Arigatou Mr. Powell! Pasar Saham Jadi Kalem Karenamu

Kenaikan imbal hasil obligasi pemerintah AS menyita perhatian kalangan pelaku pasar. Bahkan bursa saham Wall Street sempat goyang. Pada perdagangan sebelumnya Wall Street cenderung lesu. Namun testimoni bos The Fed Jerome Powell di depan Komite Perbankan Senat menjadi penyelamat perdagangan pagi ini.
Indeks S&P 500 dan Dow Jones Industrial Average (DJIA) yang tadinya drop berakhir di zona hijau dengan apresiasi sebesar 0,1%. Namun indeks Nasdaq Compsite yang berisi saham-saham teknologi tetap tertekan 0,5%.
Kenaikan suku bunga akan menjadi ancaman bagi pasar saham. Pasalnya reli panjang harga saham selama ini ditopang oleh rendahnya imbal hasil di pasar obligasi. Kenaikan suku bunga juga akan membuat biaya pinjaman (borrowing cost) meningkat sehingga valuasi saham menjadi kurang atraktif lagi.
Prospek pemulihan ekonomi serta ekspektasi inflasi yang tinggi adalah biang kerok utamanya. Sektor manufaktur dan jasa di AS sudah berada dalam kondisi ekspansif. Hal ini tercermin dari angka indeks manajer pembelian (PMI) yang berada di atas 50.
Di saat yang sama, pasokan uang beredar (M2) di AS juga meningkat pesat. Di bulan ini saja, nilai M2 di AS tercatat mencapai US$ 19,41 triliun di bulan ini atau naik 25,71% (yoy) dari periode yang sama tahun 2020. Per Februari 2020 nilai M2 di AS hanya tercatat sebesar US$ 15,45 triliun.
Likuiditas yang berlimpah dan geliat ekonomi yang semakin terasa membuat banyak pihak mulai mengantisipasi kenaikan inflasi yang tinggi. Wajar saja jika investor juga berharap mendapat kompensasi kenaikan imbal hasil dari obligasi.
Kenaikan harga yang sangat tinggi ditakutkan akan membuat The Fed mau tak mau menaikkan suku bunga jangka pendeknya. Kalau ini sampai terjadi maka pasar keuangan akan kembali goyang.
Namun investor, analis dan pelaku ekonomi lainnya menyambut positif testimoni bos The Fed Jerome Powell di hadapan Komite Perbankan Senat AS yang akan dihelat dalam dua hari ini.
Banyak yang mencari sinyal terkait apa yang bakal dikatakan oleh orang nomor wahid di dunia kebanksentralan Paman Sam itu. Dalam kesempatan kali ini, Powell kembali menegaskan bahwa stance kebijakan moneter yang longgar akan tetap dipertahankan.

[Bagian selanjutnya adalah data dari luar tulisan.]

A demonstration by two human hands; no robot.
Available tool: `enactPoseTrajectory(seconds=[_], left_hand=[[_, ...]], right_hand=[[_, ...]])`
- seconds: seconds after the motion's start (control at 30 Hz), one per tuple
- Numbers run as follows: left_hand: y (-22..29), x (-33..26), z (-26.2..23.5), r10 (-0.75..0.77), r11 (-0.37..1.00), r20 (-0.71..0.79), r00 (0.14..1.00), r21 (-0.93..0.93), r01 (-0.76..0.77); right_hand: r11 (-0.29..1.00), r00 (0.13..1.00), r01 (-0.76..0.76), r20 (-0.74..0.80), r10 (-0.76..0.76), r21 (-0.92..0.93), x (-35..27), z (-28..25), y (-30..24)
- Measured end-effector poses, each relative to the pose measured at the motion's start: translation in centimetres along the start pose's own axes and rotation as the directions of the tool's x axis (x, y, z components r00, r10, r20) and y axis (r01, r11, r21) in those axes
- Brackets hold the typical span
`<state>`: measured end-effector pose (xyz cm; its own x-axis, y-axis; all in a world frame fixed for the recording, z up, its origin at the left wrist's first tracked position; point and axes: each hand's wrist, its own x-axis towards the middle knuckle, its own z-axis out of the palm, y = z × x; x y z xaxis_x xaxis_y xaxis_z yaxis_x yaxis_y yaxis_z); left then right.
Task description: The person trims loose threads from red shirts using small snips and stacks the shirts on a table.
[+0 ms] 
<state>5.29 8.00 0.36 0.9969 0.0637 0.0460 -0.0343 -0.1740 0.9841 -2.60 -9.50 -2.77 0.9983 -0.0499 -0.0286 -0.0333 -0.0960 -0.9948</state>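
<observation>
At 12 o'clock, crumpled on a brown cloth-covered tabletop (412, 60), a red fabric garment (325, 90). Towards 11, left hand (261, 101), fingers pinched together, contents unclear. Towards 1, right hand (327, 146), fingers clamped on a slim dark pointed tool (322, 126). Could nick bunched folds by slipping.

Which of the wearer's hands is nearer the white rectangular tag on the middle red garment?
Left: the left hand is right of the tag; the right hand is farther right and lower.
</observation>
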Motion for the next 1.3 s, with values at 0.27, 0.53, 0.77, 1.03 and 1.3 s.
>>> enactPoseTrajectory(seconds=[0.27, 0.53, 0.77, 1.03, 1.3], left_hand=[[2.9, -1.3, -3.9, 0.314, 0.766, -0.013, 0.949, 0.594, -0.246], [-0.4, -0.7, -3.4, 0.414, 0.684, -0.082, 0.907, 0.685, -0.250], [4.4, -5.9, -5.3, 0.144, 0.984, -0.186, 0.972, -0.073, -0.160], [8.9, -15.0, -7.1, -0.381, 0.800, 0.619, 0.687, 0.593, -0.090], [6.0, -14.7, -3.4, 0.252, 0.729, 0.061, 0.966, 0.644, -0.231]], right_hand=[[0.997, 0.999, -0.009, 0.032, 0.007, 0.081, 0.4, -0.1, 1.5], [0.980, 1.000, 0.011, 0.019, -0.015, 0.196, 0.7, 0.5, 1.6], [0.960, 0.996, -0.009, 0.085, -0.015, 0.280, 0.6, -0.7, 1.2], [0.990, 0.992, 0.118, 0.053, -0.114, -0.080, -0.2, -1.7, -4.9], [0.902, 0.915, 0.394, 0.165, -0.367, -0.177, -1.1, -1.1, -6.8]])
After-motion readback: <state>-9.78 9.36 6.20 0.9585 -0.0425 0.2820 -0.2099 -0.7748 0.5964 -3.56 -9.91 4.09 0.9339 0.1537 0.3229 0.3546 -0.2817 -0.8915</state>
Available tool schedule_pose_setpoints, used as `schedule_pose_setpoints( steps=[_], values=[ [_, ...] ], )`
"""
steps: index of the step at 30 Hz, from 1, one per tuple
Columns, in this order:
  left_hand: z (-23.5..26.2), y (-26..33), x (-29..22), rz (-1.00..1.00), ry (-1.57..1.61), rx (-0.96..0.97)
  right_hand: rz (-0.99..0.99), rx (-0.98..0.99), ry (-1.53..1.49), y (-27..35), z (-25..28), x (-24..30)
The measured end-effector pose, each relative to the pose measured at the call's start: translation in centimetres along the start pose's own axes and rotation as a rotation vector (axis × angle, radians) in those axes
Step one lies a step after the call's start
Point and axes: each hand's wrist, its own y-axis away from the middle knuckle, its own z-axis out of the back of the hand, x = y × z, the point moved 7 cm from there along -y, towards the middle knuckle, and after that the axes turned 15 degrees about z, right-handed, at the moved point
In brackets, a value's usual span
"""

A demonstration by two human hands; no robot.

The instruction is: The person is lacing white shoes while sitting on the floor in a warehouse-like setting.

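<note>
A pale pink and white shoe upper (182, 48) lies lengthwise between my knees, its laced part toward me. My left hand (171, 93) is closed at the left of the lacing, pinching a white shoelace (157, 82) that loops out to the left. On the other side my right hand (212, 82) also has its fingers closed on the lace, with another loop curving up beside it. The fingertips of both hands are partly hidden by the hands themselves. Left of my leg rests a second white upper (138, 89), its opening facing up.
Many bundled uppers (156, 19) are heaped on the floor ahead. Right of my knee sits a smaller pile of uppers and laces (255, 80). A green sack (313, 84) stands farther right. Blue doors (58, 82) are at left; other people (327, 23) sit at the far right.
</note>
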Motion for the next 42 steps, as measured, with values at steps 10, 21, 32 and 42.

Menurut Powell inflasi di AS masih terbilang lunak. Kenaikan harga rata-rata dalam 12 bulan terakhir masih di bawah sasaran target otoritas moneter Adikuasa tersebut yang dipatok di angka 2%.
"Perekonomian masih jauh dari tujuan kami untuk mencapai sasaran ketenagakerjaan [maximum employment] serta target inflasi dan kemungkinan akan membutuhkan waktu untuk kemajuan substansial lebih lanjut untuk dicapai," kata bos Fed dalam sambutan yang disiapkan untuk Komite Perbankan Senat.
Ungkapan tersebut seolah mencoba memberikan sinyal di pasar bahwa jangan terlalu antusias dalam menyambut prospek ekonomi yang sangat cerah dibarengi dengan inflasi tinggi.
Sebenarnya yang ditakutkan pasar adalah perubahan yang mendadak pada kebijakan moneter. Namun The Fed sadar betul membuat manuver tajam pada stance kebijakan moneter hanyalah tindakan yang gegabah yang tidak hanya memicu shock di pasar keuangan tetapi juga ekonomi riil
Atas pernyataan bos The Fed tersebut, pasar menjadi lebih kalem. Di saat pasar saham mulai kalem, aset berisiko lain yang juga jadi primadona belakangan ini yakni Bitcoin drop signifikan.
Dalam waktu singkat nilai kapitalisasi pasar mata uang kripto terpopuler itu drop lebih dari 10% setelah Menteri Keuangan AS memperingatkan risiko inefisiensi ketika bertransaksi dengan Bitcoin.